GOAL OF THE EXERCISE =
Word for word, give the records again, dropping any picture they hold.

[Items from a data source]
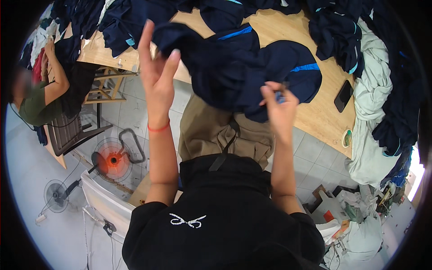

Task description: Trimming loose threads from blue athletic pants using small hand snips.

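left hand spread wide lifting navy blue-striped cloth garment off wooden bench, right hand pinching its hem at 3 o'clock to stretch it

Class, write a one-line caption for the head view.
Two bare hands, left hand and right hand, hold a navy blue-striped garment above a wooden table.

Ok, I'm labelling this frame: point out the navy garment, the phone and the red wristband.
navy garment [252, 67], head view, middle of the cloth.
phone [344, 95], head view, its dark face.
red wristband [158, 129], head view, band on the left wrist.

Right hand fingertips buried in navy garment; garment pile cut off at top edge.
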The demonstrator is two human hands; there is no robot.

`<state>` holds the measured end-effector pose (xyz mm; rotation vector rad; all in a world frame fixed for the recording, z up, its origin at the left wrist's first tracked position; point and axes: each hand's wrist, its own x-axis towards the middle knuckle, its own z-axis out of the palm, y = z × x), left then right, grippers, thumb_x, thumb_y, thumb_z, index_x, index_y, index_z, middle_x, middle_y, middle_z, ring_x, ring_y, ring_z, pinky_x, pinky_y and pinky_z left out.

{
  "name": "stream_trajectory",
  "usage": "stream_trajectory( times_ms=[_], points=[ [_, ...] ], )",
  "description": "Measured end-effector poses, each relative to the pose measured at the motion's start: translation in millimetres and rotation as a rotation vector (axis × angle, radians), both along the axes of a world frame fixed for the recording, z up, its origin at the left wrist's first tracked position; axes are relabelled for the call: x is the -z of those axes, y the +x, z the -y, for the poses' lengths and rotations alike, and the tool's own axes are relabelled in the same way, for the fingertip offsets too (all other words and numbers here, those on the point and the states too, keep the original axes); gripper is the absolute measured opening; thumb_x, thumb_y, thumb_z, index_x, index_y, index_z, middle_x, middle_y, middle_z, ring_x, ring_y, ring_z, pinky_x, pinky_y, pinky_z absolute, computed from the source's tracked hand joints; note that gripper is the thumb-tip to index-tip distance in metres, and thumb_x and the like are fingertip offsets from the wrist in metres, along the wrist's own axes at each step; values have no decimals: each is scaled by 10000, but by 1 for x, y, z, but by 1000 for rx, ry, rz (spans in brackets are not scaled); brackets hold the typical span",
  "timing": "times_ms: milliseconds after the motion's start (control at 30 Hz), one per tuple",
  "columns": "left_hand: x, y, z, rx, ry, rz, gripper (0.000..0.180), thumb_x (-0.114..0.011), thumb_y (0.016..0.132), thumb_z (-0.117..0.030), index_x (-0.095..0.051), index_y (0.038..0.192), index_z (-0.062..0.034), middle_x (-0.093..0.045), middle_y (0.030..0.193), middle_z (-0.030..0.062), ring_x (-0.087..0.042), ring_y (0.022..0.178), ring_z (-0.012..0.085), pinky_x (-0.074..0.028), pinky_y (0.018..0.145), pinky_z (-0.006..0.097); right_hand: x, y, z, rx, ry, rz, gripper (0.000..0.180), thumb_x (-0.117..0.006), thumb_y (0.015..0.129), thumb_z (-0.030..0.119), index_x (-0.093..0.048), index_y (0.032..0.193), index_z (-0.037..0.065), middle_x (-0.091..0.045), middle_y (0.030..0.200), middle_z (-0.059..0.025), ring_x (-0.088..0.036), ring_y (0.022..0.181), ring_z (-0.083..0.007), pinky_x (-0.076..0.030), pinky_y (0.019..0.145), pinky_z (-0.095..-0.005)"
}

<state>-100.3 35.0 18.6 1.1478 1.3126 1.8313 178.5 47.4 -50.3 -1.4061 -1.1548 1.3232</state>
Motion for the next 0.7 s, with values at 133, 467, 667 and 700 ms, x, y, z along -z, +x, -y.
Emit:
stream_trajectory(
  times_ms=[133,467,667,700],
  points=[
    [50,-6,-12,-229,-216,-393,696,-771,993,-72,-424,1594,-24,-506,1556,175,-611,1244,181,-530,970,319,-15,62,-1,120,-114,-161,155,-768,1001,64,-748,1144,7,-584,755,69,-441,587,-4,-328,522,-220],
    [86,126,48,490,-1040,704,642,-630,1064,-569,-727,1092,64,-777,963,139,-775,840,214,-625,751,316,-13,65,52,63,-257,-789,89,-646,1055,48,-681,1133,22,-593,894,13,-448,633,-43,-283,481,-213],
    [73,115,43,346,-275,1173,286,-594,1118,-226,-632,1311,-18,-742,1253,112,-714,1205,241,-581,1050,417,5,85,62,-149,-252,-862,122,-625,1011,-24,-701,1103,-48,-673,969,-39,-564,687,-79,-376,520,-230],
    [74,104,48,371,-248,1183,323,-545,1118,-129,-566,1425,-33,-681,1387,111,-664,1298,244,-535,1133,447,9,82,60,-170,-239,-340,126,-636,1008,-16,-723,1096,-43,-706,989,-60,-572,691,-82,-403,533,-232]
  ],
)
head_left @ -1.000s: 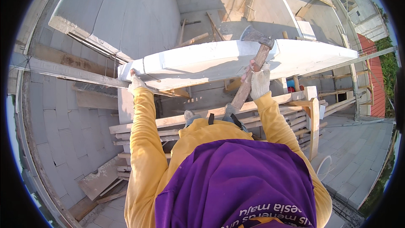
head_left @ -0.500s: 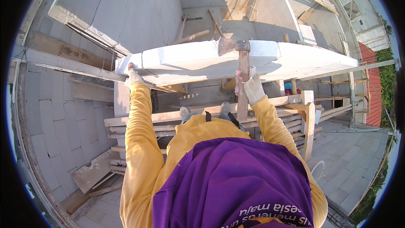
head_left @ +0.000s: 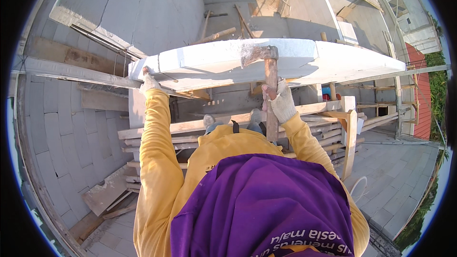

RESPONSE TO THIS TASK =
Task description: Trimming loose threads from blue athletic pants using small hand snips.

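left hand spread wide lifting navy blue-striped cloth garment off wooden bench, right hand pinching its hem at 3 o'clock to stretch it

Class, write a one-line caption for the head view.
Two bare hands, left hand and right hand, hold a navy blue-striped garment above a wooden table.

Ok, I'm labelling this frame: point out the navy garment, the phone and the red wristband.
navy garment [252, 67], head view, middle of the cloth.
phone [344, 95], head view, its dark face.
red wristband [158, 129], head view, band on the left wrist.

Right hand fingertips buried in navy garment; garment pile cut off at top edge.
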The demonstrator is two human hands; there is no robot.

`<state>` holds the measured end-effector pose (xyz mm; rotation vector rad; all in a world frame fixed for the recording, z up, its origin at the left wrist's first tracked position; point and axes: each hand's wrist, its own x-axis towards the middle knuckle, its own z-axis out of the palm, y = z × x), left then right, grippers, thumb_x, thumb_y, thumb_z, index_x, index_y, index_z, middle_x, middle_y, middle_z, ring_x, ring_y, ring_z, pinky_x, pinky_y and pinky_z left out.

{
  "name": "stream_trajectory",
  "usage": "stream_trajectory( times_ms=[_], points=[ [_, ...] ], )",
  "description": "Measured end-effector poses, each relative to the pose measured at the motion's start: translation in millimetres and rotation as a rotation vector (axis × angle, radians), both along the axes of a world frame fixed for the recording, z up, its origin at the left wrist's first tracked position; axes are relabelled for the call: x is the -z of those axes, y the +x, z the -y, for the poses' lengths and rotations alike, and the tool's own axes are relabelled in the same way, for the fingertip offsets too (all other words and numbers here, those on the point and the states too, keep the original axes); gripper is the absolute measured opening; thumb_x, thumb_y, thumb_z, index_x, index_y, index_z, middle_x, middle_y, middle_z, ring_x, ring_y, ring_z, pinky_x, pinky_y, pinky_z absolute, computed from the source's tracked hand joints; note that gripper is the thumb-tip to index-tip distance in metres, and thumb_x and the like are fingertip offsets from the wrist in metres, along the wrist's own axes at each step; values have no decimals: each is scaled by 10000, but by 1 for x, y, z, but by 1000 for rx, ry, rz (spans in brackets are not scaled); brackets hold the typical span",
  "timing": "times_ms: milliseconds after the motion's start (control at 30 Hz), one per tuple",
  "columns": "left_hand: x, y, z, rx, ry, rz, gripper (0.000..0.180), thumb_x (-0.114..0.011), thumb_y (0.016..0.132), thumb_z (-0.117..0.030), index_x (-0.095..0.051), index_y (0.038..0.192), index_z (-0.062..0.034), middle_x (-0.093..0.045), middle_y (0.030..0.193), middle_z (-0.030..0.062), ring_x (-0.087..0.042), ring_y (0.022..0.178), ring_z (-0.012..0.085), pinky_x (-0.074..0.028), pinky_y (0.018..0.145), pinky_z (-0.006..0.097); right_hand: x, y, z, rx, ry, rz, gripper (0.000..0.180), thumb_x (-0.117..0.006), thumb_y (0.015..0.129), thumb_z (-0.030..0.119), index_x (-0.093..0.048), index_y (0.032..0.193), index_z (-0.037..0.065), middle_x (-0.091..0.045), middle_y (0.030..0.200), middle_z (-0.059..0.025), ring_x (-0.088..0.036), ring_y (0.022..0.181), ring_z (-0.083..0.007), pinky_x (-0.076..0.030), pinky_y (0.019..0.145), pinky_z (-0.095..-0.005)"
}

<state>-100.3 35.0 18.6 1.1478 1.3126 1.8313 178.5 47.4 -50.3 -1.4061 -1.1548 1.3232</state>
Motion for the next 0.7 s, with values at 133, 467, 667 and 700 ms, x, y, z along -z, +x, -y.
Emit:
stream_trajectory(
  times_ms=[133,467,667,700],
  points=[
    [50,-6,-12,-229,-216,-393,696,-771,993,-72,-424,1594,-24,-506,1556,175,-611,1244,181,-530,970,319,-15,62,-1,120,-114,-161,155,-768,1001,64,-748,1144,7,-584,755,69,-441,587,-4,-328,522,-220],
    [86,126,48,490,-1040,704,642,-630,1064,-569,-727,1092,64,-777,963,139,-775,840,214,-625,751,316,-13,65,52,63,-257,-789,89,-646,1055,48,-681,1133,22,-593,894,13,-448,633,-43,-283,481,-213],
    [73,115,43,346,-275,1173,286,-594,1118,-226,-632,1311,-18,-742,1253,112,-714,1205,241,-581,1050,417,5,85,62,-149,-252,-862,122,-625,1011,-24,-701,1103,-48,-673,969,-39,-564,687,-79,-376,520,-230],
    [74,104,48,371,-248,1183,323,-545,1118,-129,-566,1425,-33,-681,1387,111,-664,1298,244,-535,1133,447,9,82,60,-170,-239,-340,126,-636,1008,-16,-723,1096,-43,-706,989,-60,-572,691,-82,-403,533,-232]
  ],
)
head_left @ -1.000s: 
head_left @ -0.500s: 
head_left @ +0.000s: 

Work on this exercise has been completed.